Réforme retraites 2023

Libération - Réforme des retraites : la France à l’arrêt ou l’apocalypse selon Véran

Mars 2023, par Info santé sécu social

A six jours d’une nouvelle mobilisation que les syndicats espèrent massive, le porte-parole du gouvernement agite la menace d’une « catastrophe écologique, agricole, sanitaire voire humaine ». Une sortie grotesque qui témoigne de la fébrilité de l’exécutif.

par Frantz Durupt
publié le 1er mars 2023

Le 7 mars, début de la fin du monde ? A écouter Olivier Véran ce mercredi, peut-être bien. Lors de son traditionnel point presse à l’issue du Conseil des ministres, le porte-parole du gouvernement s’est en effet mis à lister toutes les plaies qui s’abattront sur la France si d’aventure le pays doit être « mis à l’arrêt » mardi prochain à l’appel des syndicats opposés au projet de réforme des retraites du gouvernement. Autant vous prévenir tout de suite, grévistes en puissance suivant aveuglément les ordres des gourous Laurent Berger et Philippe Martinez, que les conséquences iront bien au-delà de ce que votre esprit simple – pour ne pas dire un peu naïf – aurait pu imaginer.

Pour bien se rendre compte de son caractère grotesque, il est sûrement préférable de regarder la séquence (sur la chaîne YouTube de l’Elysée par exemple). Mais tentons de la résumer en quelques phrases. On y voit Olivier Véran debout derrière un pupitre, sérieux comme un pape, qui commence par dire que « mettre la France à l’arrêt, ce serait alourdir une facture déjà salée » pour les ménages en période d’inflation. En quoi ? Le ministre ne le précise pas et enchaîne, se lançant dans une anaphore. « Mettre la France à l’arrêt », dit-il, ce serait aussi, dans le contexte de sécheresse que connaît le pays, « prendre le risque d’une catastrophe écologique, agricole, sanitaire voire humaine dans quelques mois ». Ce serait encore « négliger la santé de nos enfants », au moment où la vaccination contre le papillomavirus permettrait « d’éradiquer le cancer du col de l’utérus ». Ce serait, enfin, « rater le train du futur » alors que le gouvernement annonce un plan d’investissement de 100 milliards d’euros.

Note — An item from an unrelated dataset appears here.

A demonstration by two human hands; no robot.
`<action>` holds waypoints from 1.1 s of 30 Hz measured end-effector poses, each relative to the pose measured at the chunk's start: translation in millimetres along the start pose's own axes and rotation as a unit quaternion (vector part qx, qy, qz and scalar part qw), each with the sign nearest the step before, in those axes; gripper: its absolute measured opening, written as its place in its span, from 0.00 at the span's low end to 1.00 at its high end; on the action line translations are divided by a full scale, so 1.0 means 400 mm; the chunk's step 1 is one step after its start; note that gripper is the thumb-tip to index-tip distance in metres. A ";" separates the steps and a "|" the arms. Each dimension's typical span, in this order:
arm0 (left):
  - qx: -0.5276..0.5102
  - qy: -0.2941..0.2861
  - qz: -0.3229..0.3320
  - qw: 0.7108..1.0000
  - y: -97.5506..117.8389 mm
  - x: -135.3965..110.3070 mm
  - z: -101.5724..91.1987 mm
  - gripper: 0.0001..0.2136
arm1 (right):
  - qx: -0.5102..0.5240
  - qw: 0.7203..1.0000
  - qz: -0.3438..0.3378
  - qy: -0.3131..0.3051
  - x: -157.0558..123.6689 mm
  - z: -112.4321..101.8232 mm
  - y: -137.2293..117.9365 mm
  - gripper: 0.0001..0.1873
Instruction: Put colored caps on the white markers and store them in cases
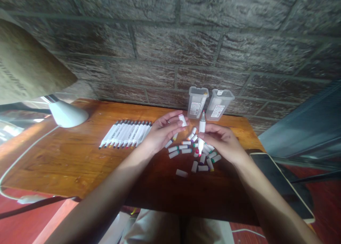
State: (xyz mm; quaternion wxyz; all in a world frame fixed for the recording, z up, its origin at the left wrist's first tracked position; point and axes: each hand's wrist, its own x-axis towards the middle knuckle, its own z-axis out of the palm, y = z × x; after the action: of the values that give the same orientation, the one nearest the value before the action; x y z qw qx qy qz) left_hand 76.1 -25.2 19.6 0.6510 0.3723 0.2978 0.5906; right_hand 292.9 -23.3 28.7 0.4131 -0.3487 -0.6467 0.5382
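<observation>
Between the thumb and fingers of my left hand [165, 130] is a white marker cap [182, 120]. My right hand [222, 139] grips a white marker [202, 130] upright, its grey collar and pinkish-red tip uncovered at the top and a red end at the bottom. Beneath and between both hands lie several loose marker caps [187, 151], white with coloured ends in green, blue, orange and purple. One plain white cap [181, 173] lies apart, nearer the table's front. To the left of my left hand, a row of white markers [125, 134] lies side by side.
Two clear plastic containers [220, 105] with labels stand at the back against the brick wall [160, 48]. A lamp [66, 112] with a white base is at the left of the wooden table [87, 166]. A dark tablet-like device [282, 183] lies at the right.
</observation>
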 end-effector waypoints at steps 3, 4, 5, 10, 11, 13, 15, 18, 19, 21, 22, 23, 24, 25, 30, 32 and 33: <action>0.002 -0.010 -0.001 1.000 0.000 -0.004 0.006 0.20 | 0.013 1.000 0.011 -0.003 -0.001 0.008 0.000 0.18; 0.001 -0.013 -0.002 1.000 -0.001 -0.005 0.008 0.20 | 0.019 1.000 0.017 -0.004 -0.001 0.012 -0.001 0.19; 0.001 -0.016 -0.003 1.000 -0.001 -0.005 0.009 0.19 | 0.022 0.999 0.023 -0.007 -0.002 0.016 -0.003 0.19; -0.001 -0.019 -0.009 1.000 -0.003 -0.007 0.012 0.18 | 0.019 0.999 0.034 -0.026 -0.006 0.033 -0.011 0.13; 0.001 -0.019 -0.010 1.000 -0.003 -0.008 0.012 0.19 | 0.019 0.999 0.033 -0.026 -0.006 0.034 -0.011 0.13; 0.005 -0.020 -0.010 1.000 -0.002 -0.009 0.013 0.19 | 0.017 0.999 0.031 -0.020 -0.006 0.034 -0.007 0.13; 0.009 -0.020 -0.008 1.000 -0.001 -0.010 0.015 0.20 | 0.013 0.999 0.029 -0.019 -0.005 0.031 -0.002 0.13; 0.014 -0.019 -0.005 1.000 0.001 -0.010 0.017 0.19 | 0.001 0.999 0.023 -0.024 -0.004 0.026 0.005 0.14; 0.013 -0.020 -0.003 1.000 0.001 -0.010 0.018 0.19 | -0.003 0.999 0.022 -0.026 -0.005 0.025 0.006 0.14; 0.008 -0.025 -0.001 1.000 0.003 -0.010 0.019 0.18 | -0.008 0.999 0.019 -0.029 -0.005 0.024 0.007 0.15; 0.006 -0.028 0.000 1.000 0.003 -0.011 0.019 0.18 | -0.010 0.999 0.017 -0.031 -0.005 0.025 0.007 0.15; 0.004 -0.029 0.001 1.000 0.003 -0.011 0.019 0.18 | -0.011 0.999 0.015 -0.032 -0.005 0.025 0.006 0.15; 0.002 -0.030 0.001 1.000 0.003 -0.011 0.019 0.18 | -0.011 0.999 0.014 -0.033 -0.005 0.025 0.005 0.15; 0.001 -0.029 -0.002 1.000 0.002 -0.011 0.018 0.18 | -0.008 0.999 0.014 -0.031 -0.006 0.025 0.004 0.15; -0.015 0.004 -0.030 0.999 -0.005 -0.005 0.004 0.16 | 0.022 1.000 -0.016 0.015 -0.008 0.016 -0.002 0.21; -0.023 0.014 -0.045 0.999 -0.006 -0.002 -0.002 0.14 | 0.024 0.998 -0.046 0.039 -0.009 0.011 -0.002 0.20; -0.028 0.018 -0.051 0.998 -0.006 0.000 -0.004 0.12 | 0.026 0.997 -0.058 0.049 -0.009 0.009 -0.001 0.19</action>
State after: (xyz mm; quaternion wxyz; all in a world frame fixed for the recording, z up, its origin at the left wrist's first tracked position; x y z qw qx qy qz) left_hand 76.3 -25.2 16.7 0.6849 0.3279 0.3111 0.5715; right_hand 291.2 -28.3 28.2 0.4840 -0.3258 -0.6305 0.5120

Le rapport de tout cela avec une mobilisation sociale contre le report de l’âge de départ en retraite ? On ne le connaîtra pas, hélas. Il faut croire sur parole le porte-parole, le remercier de n’avoir pas « fait une liste beaucoup plus longue » – il prétendra en effet, quelques minutes plus tard, qu’il en avait la possibilité – et sans doute faire montre d’un peu de mansuétude. Si Olivier Véran en est là, réduit à prononcer de telles énormités, c’est que cette journée du 7 mars et ses suites doivent sérieusement inquiéter l’exécutif. C’est d’ailleurs l’analyse qu’en fait Laurent Berger : « La sécheresse, c’est la faute des syndicats ? La crise sanitaire, idem ? Et pourquoi pas la défaite en Coupe du monde ? Vos tentatives pour décrédibiliser une mobilisation sans précédent contre les 64 ans sont grossières », a tweeté le secrétaire général de la CFDT.

« Le passage de la grève au blocage, avec toutes les contraintes que cela peut faire peser sur les Français, la facture que cela peut aussi entraîner, ne nous semble pas nécessaire », dira encore Olivier Véran pour étayer son propos, en ratant du même coup le fond de l’affaire : si « blocage » il y a, ce sera parce que « les Français » l’ont voulu, et que le gouvernement n’a rien fait pour l’empêcher.